What to work on: The answer must be an exact copy of every entry.

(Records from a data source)

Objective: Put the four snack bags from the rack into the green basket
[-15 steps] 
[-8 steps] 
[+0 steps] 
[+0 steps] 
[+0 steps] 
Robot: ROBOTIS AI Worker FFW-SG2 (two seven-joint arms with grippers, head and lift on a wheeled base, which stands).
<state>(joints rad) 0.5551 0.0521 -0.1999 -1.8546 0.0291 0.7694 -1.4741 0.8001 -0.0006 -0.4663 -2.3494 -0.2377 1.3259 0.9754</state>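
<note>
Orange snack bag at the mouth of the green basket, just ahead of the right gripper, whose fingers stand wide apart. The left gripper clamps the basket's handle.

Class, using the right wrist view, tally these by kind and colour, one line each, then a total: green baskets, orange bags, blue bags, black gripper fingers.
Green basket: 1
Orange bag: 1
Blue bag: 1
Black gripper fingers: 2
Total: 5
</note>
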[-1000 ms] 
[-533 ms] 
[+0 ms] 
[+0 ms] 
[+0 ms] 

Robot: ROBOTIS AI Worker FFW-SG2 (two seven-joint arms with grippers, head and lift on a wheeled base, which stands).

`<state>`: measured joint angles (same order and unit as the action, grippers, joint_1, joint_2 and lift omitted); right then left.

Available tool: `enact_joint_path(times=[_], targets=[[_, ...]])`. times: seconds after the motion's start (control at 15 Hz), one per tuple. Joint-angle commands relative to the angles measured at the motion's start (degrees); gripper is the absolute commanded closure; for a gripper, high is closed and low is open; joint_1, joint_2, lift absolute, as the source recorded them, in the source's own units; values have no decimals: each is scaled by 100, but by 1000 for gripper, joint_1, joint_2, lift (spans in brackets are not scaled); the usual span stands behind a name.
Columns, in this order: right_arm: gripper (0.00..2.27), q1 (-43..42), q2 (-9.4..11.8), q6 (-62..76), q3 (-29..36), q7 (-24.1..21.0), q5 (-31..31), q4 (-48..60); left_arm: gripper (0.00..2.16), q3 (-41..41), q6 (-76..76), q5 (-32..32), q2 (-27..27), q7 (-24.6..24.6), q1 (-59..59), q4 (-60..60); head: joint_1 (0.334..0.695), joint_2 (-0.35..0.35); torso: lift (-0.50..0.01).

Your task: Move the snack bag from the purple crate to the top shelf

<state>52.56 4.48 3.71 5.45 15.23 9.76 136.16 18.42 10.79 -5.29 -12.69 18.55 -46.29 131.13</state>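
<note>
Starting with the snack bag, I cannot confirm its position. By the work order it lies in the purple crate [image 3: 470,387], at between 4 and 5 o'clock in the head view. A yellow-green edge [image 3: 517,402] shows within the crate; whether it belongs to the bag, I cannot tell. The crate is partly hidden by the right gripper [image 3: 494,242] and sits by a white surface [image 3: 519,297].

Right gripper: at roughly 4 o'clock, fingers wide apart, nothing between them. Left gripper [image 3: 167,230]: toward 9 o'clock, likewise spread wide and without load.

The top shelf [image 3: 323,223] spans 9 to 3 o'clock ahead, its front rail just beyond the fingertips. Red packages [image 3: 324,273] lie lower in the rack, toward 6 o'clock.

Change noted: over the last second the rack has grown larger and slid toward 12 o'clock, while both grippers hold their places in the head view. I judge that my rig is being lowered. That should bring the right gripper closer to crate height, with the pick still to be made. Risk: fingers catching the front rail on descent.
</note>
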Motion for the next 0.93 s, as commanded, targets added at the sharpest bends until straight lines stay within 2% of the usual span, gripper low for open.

Output of the task:
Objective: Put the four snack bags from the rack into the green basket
[-15 steps] 
[-8 steps] 
[+0 steps] 
[+0 steps] 
[+0 steps] 
Robot: ROBOTIS AI Worker FFW-SG2 (two seven-joint arms with grippers, head and lift on a wheeled base, which stands).
<state>(joints rad) 0.5551 0.0521 -0.1999 -1.8546 0.0291 0.7694 -1.4741 0.8001 -0.0006 -0.4663 -2.3494 -0.2377 1.3259 0.9754</state>
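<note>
Orange snack bag at the mouth of the green basket, just ahead of the right gripper, whose fingers stand wide apart. The left gripper clamps the basket's handle.

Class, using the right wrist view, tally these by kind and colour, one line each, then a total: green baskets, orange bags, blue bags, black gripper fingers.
Green basket: 1
Orange bag: 1
Blue bag: 1
Black gripper fingers: 2
Total: 5
</note>
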[-1000 ms] 
[-533 ms] 
[+0 ms] 
[+0 ms] 
[+0 ms] 

Robot: ROBOTIS AI Worker FFW-SG2 (two seven-joint arms with grippers, head and lift on a wheeled base, which stands).

`<state>`: measured joint angles (same order and unit as the action, grippers, joint_1, joint_2 and lift omitted); right then left.

Available tool: `enact_joint_path(times=[_], targets=[[_, ...]])`. times: seconds after the motion's start (control at 15 Hz), one per tuple. Joint-angle commands relative to the angles measured at the motion's start (degrees); gripper is the absolute commanded closure; for a gripper, high is closed and low is open; joint_1, joint_2, lift absolute, as the source recorded them, in the source's own units; values have no decimals: each is scaled by 100, but by 1000 for gripper, joint_1, joint_2, lift (spans in brackets are not scaled); the usual span stands behind a name.
Columns, in this order: right_arm: gripper (0.00..2.27), q1 (-43..42), q2 (-9.4..11.8), q6 (-62..76), q3 (-29..36), q7 (-24.1..21.0), q5 (-31..31), q4 (-48..60); left_arm: gripper (0.00..2.16), q3 (-41..41), q6 (-76..76), q5 (-32..32), q2 (-27..27), q7 (-24.6..24.6), q1 (-59..59), q4 (-60..60); head: joint_1 (0.334..0.695), joint_2 (-0.35..0.35); torso: lift (-0.50..0.01).

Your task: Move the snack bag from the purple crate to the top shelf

<state>52.56 4.48 3.71 5.45 15.23 9.76 136.16 18.42 10.79 -5.29 -12.69 18.55 -46.29 131.13</state>
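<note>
Starting with the snack bag, I cannot confirm its position. By the work order it lies in the purple crate [image 3: 470,387], at between 4 and 5 o'clock in the head view. A yellow-green edge [image 3: 517,402] shows within the crate; whether it belongs to the bag, I cannot tell. The crate is partly hidden by the right gripper [image 3: 494,242] and sits by a white surface [image 3: 519,297].

Right gripper: at roughly 4 o'clock, fingers wide apart, nothing between them. Left gripper [image 3: 167,230]: toward 9 o'clock, likewise spread wide and without load.

The top shelf [image 3: 323,223] spans 9 to 3 o'clock ahead, its front rail just beyond the fingertips. Red packages [image 3: 324,273] lie lower in the rack, toward 6 o'clock.

Change noted: over the last second the rack has grown larger and slid toward 12 o'clock, while both grippers hold their places in the head view. I judge that my rig is being lowered. That should bring the right gripper closer to crate height, with the pick still to be made. Risk: fingers catching the front rail on descent.
</note>
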Motion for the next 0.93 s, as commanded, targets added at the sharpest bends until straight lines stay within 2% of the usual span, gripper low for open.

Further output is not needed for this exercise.